На рыбалке, как только упадёт грузило в воду, Надюша принималась подолгу, копотливо кутаться, склеивать коленки, елозить на брезентухе рюкзака, чтобы в какой-то момент вдруг успокоиться, усевшись наконец как ей надо, отыскав единственно удобную позу. «Папа, мы сегодня на что ловим?» А потом, когда в садке заплещутся караси и подлещики, несколько раз сходит, рассмотрит, идёт с жалобным рыбьим прошением: «Пап, давай того, с драными плавничками, отпустим?» Каждый раз какая-нибудь из рыбёшек получала второй шанс. Почему-то только одна, и непременно самая обиженная – то плавничики драные, то губа крючком разворочена. Скоро это превратилось у них в традицию, он сам спрашивал: «Ну что, дочь, которую отпускаем?»
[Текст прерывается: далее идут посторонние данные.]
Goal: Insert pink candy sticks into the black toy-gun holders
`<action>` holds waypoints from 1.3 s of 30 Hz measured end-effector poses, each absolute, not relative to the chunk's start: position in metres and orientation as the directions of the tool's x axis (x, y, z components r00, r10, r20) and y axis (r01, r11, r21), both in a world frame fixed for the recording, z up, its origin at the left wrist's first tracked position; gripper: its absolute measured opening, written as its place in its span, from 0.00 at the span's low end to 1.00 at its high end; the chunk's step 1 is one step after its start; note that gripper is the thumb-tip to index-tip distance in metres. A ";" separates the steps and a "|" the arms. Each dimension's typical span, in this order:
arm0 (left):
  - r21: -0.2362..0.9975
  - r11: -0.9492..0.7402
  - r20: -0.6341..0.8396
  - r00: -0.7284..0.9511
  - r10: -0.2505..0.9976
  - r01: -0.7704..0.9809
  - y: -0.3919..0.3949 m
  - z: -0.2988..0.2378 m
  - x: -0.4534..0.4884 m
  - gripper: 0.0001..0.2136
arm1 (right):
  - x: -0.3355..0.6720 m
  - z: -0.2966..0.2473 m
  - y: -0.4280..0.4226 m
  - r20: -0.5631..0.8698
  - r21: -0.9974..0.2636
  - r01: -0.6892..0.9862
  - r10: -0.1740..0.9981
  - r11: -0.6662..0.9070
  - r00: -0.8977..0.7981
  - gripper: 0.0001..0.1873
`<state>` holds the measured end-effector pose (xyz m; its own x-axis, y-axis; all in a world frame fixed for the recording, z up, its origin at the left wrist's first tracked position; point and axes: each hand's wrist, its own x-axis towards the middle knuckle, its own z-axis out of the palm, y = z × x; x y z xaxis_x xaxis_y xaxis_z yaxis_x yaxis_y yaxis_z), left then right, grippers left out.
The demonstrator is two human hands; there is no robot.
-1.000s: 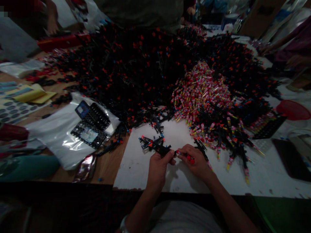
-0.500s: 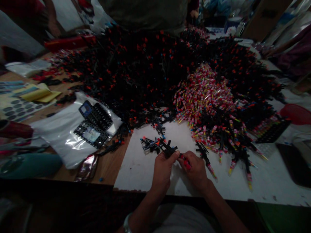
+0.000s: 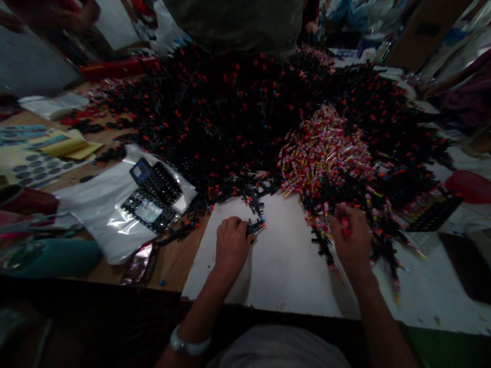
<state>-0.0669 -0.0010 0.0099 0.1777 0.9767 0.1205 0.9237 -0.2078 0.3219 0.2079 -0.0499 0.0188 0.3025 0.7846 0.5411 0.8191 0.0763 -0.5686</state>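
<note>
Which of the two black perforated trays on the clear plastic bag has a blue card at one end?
The farther black tray, lying behind its twin: a blue card sits at its left end. The nearer tray carries a pale label in its middle instead.

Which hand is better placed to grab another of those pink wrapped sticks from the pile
The right hand. It already rests at the edge of the pink wrapped sticks, while the left hand sits across the white sheet on small black parts.

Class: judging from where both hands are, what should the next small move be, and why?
Probably bring the right hand, closed on a pink-wrapped stick, to the left hand, which grips small black pieces on the white sheet; the hands are apart.
</note>
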 end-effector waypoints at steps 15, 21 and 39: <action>0.860 0.424 -0.441 0.006 0.898 -0.284 -0.034 0.017 -0.031 0.17 | 0.122 -0.004 -0.068 -0.150 -0.936 0.324 0.989 -0.139 -0.008 0.09; 0.873 0.414 -0.432 -0.014 0.902 -0.258 -0.037 0.018 -0.027 0.16 | 0.132 -0.005 -0.067 -0.108 -0.930 0.351 0.994 -0.110 0.025 0.11; 0.878 0.397 -0.424 -0.050 0.904 -0.268 -0.042 0.013 -0.024 0.12 | 0.138 -0.022 -0.069 0.225 -0.773 0.575 0.963 0.269 -0.148 0.13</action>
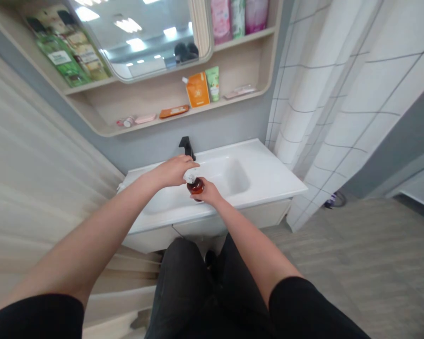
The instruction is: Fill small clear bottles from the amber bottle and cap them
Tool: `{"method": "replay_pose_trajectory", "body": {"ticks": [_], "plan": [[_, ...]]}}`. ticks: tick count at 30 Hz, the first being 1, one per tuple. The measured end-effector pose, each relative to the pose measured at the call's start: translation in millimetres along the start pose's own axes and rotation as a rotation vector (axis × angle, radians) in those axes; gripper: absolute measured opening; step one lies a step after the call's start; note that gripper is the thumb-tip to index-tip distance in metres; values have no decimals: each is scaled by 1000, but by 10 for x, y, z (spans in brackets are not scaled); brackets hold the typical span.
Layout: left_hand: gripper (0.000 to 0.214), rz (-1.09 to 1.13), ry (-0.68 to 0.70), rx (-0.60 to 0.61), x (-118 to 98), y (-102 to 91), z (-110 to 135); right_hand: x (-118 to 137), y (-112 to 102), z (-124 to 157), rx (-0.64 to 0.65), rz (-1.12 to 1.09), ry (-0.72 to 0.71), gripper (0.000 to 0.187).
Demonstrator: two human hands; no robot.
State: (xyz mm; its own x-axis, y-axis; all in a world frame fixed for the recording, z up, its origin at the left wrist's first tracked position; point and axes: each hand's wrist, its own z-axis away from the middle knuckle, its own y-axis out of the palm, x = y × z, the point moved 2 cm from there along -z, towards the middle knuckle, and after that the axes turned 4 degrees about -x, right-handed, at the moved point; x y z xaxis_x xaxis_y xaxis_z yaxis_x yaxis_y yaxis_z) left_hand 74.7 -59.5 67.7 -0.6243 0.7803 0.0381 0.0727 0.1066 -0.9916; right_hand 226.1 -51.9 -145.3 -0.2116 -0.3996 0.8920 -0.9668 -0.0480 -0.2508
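Over the white sink [261,174] I hold a small amber pump bottle [195,186]. My right hand [209,193] is wrapped round its body from below. My left hand [175,170] is closed over its white pump head [191,176] from above. The bottle is upright above the basin's left half, just in front of the black faucet [187,147]. Most of the bottle is hidden by my fingers.
A mirror [141,33] hangs above, framed by a wooden shelf [183,110] with an orange pouch [198,89], a green tube [214,83] and small flat items. A white gridded shower curtain [339,103] hangs to the right. Grey plank floor [356,263] lies beyond my dark trousers.
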Motion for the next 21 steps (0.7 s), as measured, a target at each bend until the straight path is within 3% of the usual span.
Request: {"method": "replay_pose_trajectory", "body": {"ticks": [16,21], "plan": [[65,-25,8,7,13,29,22,-5,-3,0,-5,16,-16,81],[68,59,-46,-92,69,95,185,-11,-5,15,2,9,-30,80]]}}
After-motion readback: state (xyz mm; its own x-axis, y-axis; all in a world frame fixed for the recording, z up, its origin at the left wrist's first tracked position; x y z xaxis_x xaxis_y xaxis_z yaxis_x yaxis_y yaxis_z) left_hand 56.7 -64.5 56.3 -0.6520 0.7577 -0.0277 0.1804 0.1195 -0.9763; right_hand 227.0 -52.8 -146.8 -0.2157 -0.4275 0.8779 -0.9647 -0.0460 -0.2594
Ему стало легче тогда. Да, без всякого покаяния – легче.
– Чей это дом?
– В каком смысле?
– Пап, ну в каком может быть смысле – «чей дом»?
– Ну… общинный. Кому-то принадлежит, наверное. Я не спрашивал. Антону, может?
– А Фима здесь всё время?
– Почти. Мы часто вдвоём тут.
– И как?
– Потихонечку, Надь. Потихонечку. Нелегко ведь ему.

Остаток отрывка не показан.